WHAT THIS TASK INVOLVES:
Copy exactly the lines from the start of the data below through the one that carries "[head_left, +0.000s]", and only those.

STORED DATA:

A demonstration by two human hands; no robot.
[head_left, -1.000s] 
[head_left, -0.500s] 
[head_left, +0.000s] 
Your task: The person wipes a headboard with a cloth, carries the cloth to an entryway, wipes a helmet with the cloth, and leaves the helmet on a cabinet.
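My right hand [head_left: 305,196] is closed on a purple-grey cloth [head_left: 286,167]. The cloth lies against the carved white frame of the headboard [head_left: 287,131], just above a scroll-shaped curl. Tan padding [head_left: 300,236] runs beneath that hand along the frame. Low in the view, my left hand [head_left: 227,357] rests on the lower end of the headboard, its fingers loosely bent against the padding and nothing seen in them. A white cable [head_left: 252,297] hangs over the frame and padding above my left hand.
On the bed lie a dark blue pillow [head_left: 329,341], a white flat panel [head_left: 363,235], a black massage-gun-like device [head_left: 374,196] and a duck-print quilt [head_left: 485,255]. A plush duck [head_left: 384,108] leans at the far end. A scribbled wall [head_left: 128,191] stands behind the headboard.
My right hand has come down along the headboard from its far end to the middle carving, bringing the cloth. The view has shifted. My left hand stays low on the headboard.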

SOLUTION TO THE PROBLEM:
A demonstration by two human hands; no robot.
[head_left, -1.000s] 
[head_left, -0.500s] 
[head_left, +0.000s] 

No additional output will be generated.